- [To do]: Copy out each line of the material exactly. Pictures do not belong in the copy.
-------------------------
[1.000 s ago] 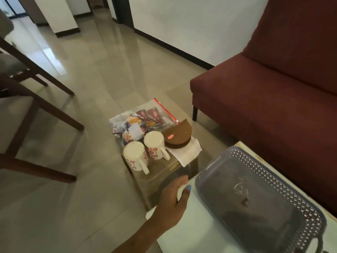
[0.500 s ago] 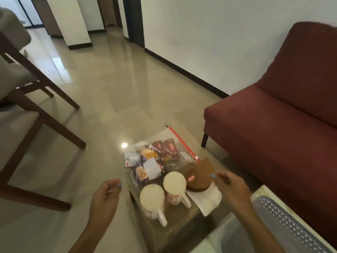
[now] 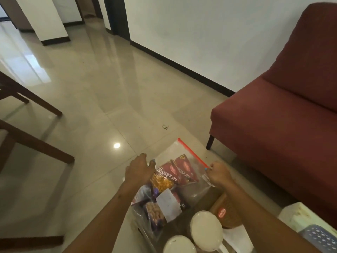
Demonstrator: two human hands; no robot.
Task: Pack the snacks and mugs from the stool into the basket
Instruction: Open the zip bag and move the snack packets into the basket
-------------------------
- [Your response]:
[1.000 s ago] 
[0.500 s ago] 
[now] 
Demonstrator: two human hands; no robot.
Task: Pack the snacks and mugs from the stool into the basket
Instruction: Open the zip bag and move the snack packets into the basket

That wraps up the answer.